In a statement Wednesday, the U.S. Embassy in Beijing said the team had reached a site near the town of Antu in the northeastern province of Jilin and was clearing land and beginning sweeps with metal detectors to locate the wreckage of the unmarked C-47 aircraft.
The two pilots — Robert C. Snoddy of Eugene, Oregon, and Norman A. Schwartz of Louisville, Kentucky — were about to pick up an anti-communist Chinese spy in the foothills of the region formerly known as Manchuria when their C-47 was shot down on Nov. 29, 1952.
China has told the Pentagon that their charred bodies were buried at the snow-covered crash site. Two CIA officers traveling aboard the plane were captured and imprisoned by China for two decades.
"The U.S. government is hopeful that this search will yield results that bring comfort and closure to the families of these two brave Americans," the U.S. Embassy said Wednesday.

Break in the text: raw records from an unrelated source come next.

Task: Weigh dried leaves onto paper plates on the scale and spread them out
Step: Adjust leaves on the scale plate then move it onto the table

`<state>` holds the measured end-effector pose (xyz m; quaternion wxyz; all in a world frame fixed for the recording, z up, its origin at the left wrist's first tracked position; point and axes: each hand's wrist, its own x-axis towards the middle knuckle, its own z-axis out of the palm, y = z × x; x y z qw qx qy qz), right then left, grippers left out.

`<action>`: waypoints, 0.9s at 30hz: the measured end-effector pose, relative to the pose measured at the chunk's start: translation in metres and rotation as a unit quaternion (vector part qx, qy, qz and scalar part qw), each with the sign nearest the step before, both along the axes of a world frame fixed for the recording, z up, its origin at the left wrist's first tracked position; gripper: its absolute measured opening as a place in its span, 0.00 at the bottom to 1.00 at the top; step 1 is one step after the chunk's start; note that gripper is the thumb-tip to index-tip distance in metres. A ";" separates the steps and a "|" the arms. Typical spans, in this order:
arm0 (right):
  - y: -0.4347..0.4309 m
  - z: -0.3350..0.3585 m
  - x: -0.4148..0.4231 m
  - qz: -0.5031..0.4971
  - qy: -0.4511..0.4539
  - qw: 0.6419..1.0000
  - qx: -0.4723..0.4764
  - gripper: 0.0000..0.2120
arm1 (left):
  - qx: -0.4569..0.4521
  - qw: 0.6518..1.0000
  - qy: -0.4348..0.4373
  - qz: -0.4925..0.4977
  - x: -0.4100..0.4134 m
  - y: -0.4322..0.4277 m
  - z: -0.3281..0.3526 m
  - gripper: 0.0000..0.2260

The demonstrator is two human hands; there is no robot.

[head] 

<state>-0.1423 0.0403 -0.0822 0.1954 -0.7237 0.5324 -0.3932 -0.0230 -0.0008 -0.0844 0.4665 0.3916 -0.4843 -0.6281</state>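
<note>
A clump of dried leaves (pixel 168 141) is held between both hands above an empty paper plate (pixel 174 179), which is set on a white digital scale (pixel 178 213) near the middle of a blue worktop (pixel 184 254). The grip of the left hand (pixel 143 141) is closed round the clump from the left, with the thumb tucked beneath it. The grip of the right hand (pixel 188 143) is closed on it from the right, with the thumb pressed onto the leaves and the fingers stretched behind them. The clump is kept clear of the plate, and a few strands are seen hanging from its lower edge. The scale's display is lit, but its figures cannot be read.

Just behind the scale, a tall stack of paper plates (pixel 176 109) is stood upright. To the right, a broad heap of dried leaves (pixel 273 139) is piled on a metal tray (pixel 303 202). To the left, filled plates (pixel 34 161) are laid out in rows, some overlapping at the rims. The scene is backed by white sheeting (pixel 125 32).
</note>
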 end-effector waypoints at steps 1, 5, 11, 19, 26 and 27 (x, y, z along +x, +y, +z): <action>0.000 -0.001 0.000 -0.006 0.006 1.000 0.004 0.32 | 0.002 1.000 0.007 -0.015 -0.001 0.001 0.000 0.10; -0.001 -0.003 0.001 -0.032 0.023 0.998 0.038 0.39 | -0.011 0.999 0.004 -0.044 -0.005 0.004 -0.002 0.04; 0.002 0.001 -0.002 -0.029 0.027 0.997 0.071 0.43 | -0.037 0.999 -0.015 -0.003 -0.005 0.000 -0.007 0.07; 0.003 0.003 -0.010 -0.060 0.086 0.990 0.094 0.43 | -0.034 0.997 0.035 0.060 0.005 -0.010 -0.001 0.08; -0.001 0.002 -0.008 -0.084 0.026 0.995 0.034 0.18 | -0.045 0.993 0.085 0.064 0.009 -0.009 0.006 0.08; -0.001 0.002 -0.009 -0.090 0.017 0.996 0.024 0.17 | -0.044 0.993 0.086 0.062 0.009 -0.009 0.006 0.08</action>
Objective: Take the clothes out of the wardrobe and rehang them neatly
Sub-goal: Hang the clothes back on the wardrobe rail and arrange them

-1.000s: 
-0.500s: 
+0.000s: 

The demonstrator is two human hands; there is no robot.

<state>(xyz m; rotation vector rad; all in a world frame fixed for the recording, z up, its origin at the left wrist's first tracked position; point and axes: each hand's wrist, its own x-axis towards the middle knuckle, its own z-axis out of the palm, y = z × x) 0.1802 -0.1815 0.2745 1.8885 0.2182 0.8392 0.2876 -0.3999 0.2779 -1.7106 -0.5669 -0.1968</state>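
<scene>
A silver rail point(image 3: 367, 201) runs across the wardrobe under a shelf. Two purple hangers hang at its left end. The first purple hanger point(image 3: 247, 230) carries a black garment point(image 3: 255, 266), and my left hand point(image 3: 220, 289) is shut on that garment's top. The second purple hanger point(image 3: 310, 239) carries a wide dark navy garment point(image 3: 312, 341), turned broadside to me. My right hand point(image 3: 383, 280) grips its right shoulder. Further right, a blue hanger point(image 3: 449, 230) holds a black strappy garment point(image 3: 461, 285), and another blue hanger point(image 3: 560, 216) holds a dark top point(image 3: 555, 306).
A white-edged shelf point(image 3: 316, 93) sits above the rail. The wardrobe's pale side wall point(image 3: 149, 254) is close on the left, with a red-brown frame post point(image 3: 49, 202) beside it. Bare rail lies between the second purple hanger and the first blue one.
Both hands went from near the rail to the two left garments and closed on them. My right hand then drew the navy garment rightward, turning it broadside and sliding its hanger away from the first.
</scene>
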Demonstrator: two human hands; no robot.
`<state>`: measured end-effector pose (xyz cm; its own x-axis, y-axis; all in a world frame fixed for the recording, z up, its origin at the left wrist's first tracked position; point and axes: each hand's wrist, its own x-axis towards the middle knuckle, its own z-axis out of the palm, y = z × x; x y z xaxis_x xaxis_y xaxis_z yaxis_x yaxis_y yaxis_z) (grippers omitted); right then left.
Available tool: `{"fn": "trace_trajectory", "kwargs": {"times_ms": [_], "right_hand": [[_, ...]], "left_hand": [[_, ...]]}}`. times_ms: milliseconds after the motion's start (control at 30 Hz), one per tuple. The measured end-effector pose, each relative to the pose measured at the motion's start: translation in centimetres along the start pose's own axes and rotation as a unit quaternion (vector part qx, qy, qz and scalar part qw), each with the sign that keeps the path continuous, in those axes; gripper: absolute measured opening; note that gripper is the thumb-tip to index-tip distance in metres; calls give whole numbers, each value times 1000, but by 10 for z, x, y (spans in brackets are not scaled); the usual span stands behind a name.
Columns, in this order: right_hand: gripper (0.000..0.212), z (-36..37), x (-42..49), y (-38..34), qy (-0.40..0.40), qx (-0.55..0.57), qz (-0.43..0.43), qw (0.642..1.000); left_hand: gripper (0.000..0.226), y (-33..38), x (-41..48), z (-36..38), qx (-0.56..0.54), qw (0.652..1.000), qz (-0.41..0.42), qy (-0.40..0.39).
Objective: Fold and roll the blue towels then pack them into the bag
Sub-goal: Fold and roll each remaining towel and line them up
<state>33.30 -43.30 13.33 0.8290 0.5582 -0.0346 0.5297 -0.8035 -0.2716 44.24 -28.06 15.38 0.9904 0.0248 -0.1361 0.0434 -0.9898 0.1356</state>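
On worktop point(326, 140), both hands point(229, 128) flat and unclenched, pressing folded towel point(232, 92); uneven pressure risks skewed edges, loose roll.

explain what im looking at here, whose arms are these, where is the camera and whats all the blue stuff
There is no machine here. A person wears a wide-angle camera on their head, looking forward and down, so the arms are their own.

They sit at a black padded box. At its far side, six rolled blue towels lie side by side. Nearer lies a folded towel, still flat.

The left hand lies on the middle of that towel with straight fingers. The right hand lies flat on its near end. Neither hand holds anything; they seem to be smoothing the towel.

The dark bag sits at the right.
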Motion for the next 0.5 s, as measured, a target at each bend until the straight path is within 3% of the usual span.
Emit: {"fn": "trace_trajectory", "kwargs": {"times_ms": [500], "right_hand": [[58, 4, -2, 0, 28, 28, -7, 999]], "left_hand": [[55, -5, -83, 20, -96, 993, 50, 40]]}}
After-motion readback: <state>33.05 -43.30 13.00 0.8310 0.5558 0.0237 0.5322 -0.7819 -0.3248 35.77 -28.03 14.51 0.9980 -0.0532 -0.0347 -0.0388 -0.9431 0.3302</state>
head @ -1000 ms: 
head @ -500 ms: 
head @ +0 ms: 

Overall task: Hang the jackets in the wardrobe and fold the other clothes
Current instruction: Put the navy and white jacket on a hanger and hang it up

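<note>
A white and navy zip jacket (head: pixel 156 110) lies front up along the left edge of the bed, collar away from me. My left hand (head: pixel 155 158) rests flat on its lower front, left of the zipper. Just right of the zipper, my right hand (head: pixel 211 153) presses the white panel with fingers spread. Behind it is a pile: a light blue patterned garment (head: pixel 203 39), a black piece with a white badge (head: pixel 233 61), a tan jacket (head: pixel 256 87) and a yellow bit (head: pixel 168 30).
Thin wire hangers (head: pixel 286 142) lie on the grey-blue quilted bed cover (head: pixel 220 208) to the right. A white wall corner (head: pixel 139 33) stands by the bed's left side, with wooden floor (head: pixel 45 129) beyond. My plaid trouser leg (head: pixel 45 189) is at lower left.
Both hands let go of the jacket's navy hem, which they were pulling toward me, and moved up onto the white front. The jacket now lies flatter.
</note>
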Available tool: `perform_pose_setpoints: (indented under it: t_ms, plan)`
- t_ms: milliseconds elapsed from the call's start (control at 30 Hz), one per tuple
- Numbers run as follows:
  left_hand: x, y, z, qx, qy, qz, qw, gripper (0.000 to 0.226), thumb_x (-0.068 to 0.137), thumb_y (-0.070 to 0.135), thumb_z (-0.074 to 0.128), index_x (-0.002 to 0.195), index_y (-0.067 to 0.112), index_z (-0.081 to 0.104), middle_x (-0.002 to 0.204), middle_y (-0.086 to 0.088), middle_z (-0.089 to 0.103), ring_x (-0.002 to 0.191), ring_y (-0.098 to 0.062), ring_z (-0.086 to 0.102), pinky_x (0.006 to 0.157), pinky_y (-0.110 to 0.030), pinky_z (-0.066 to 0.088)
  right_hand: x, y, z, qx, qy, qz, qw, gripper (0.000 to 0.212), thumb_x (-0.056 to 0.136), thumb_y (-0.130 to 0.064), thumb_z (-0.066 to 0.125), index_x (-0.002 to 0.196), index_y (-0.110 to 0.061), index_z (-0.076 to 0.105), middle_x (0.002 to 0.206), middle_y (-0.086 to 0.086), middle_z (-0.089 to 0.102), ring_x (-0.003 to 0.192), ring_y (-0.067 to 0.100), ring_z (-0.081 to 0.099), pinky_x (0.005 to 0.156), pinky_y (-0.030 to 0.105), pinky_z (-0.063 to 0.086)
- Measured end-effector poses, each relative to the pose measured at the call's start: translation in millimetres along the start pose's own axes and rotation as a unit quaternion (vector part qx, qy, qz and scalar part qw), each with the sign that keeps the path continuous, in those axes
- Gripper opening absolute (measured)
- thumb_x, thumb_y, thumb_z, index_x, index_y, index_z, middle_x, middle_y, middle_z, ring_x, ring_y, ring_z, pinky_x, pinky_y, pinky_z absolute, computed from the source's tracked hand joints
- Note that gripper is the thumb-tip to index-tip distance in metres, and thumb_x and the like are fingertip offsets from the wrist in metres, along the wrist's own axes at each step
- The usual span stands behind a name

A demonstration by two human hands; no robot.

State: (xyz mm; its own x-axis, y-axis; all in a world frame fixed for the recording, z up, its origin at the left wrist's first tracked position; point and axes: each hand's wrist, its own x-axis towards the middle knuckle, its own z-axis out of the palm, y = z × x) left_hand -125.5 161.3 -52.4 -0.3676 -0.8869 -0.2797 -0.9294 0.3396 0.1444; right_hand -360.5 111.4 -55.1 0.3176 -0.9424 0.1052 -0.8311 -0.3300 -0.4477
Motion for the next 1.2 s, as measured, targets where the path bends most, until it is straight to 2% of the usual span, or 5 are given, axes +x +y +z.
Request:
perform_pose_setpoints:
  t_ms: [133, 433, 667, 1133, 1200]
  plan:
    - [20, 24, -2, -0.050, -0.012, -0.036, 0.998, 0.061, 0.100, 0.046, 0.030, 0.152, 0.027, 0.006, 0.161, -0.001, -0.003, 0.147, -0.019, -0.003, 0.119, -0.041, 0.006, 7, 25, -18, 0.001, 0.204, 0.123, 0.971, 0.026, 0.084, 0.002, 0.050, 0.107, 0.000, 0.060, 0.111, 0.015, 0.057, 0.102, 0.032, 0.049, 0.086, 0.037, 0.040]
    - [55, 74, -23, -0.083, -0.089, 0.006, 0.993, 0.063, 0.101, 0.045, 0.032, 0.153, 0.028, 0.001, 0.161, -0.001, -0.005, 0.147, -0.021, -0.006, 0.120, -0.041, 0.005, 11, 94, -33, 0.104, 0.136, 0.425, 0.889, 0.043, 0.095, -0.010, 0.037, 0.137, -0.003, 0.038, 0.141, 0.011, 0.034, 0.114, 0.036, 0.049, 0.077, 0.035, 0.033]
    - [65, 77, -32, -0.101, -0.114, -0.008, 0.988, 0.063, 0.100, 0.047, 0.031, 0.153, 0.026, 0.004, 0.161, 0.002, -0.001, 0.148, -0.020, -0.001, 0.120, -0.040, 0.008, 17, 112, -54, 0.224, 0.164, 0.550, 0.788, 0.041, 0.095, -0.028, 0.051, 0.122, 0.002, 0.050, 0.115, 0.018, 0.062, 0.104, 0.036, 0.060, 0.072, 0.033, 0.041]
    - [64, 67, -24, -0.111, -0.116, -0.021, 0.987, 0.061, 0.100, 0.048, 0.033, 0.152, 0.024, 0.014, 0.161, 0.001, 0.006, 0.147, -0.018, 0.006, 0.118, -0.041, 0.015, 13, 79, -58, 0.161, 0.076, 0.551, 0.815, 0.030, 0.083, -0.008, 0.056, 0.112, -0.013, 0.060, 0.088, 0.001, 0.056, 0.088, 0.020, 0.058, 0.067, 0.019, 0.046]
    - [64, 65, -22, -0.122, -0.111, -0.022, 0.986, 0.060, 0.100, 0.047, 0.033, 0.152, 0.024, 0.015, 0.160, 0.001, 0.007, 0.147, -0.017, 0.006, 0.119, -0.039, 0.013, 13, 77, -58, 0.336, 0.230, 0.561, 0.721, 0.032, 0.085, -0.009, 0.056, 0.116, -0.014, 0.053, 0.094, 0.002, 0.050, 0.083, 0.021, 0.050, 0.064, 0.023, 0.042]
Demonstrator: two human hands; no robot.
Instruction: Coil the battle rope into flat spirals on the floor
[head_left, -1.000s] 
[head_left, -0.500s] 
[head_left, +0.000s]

At the time, China and the United States were fighting on opposing sides in the Korean War and the CIA was trying to undermine the fledgling communist regime on its home territory.
The eight-member search team, from the U.S. Army's Central Identification Laboratory in Hawaii, reported Tuesday evening that they had reached a site near a stream that had been pointed out to them late last week by a resident in his late 70s who had allegedly seen the crash.
Heavy rainfall and an impassable bridge had prevented the team from crossing the swollen stream, the embassy said, but searchers eventually made it across using a rope bridge and pulley system.
The witness could not manage the hike, so police from the area led the team to the site, the embassy said. It said the team cleared a 50-square-yard site and had begun metal detector sweeps and visual searches.
According to the embassy, investigation of the site will continue until the weekend.
China's granting of permission for the U.S. Defense Department to search the site marks the first time Beijing has cooperated on a search for the remains of Americans who died in China during the Cold War.
Foreign Ministry spokesman Liu Jianchao said earlier this month that China decided to permit the search to promote "friendship between the two peoples and in a humanitarian spirit."
The Pentagon and advocates for the missing servicemen hope that China will provide more information about the fate of others, including U.S. soldiers captured by Chinese troops during the 1950-53 Korean War. An estimated 8,100 U.S. servicemen are missing from the Korean War.
Accompanying the Army search mission is John T. Downey, one of the CIA officers who survived the crash and is now serving as a Connecticut judge.
Downey, 72, and Richard G. Fecteau of Massachusetts were captured and spent 20 years in prison in Beijing. They were released after then-President Richard Nixon publicly acknowledged they worked for the CIA.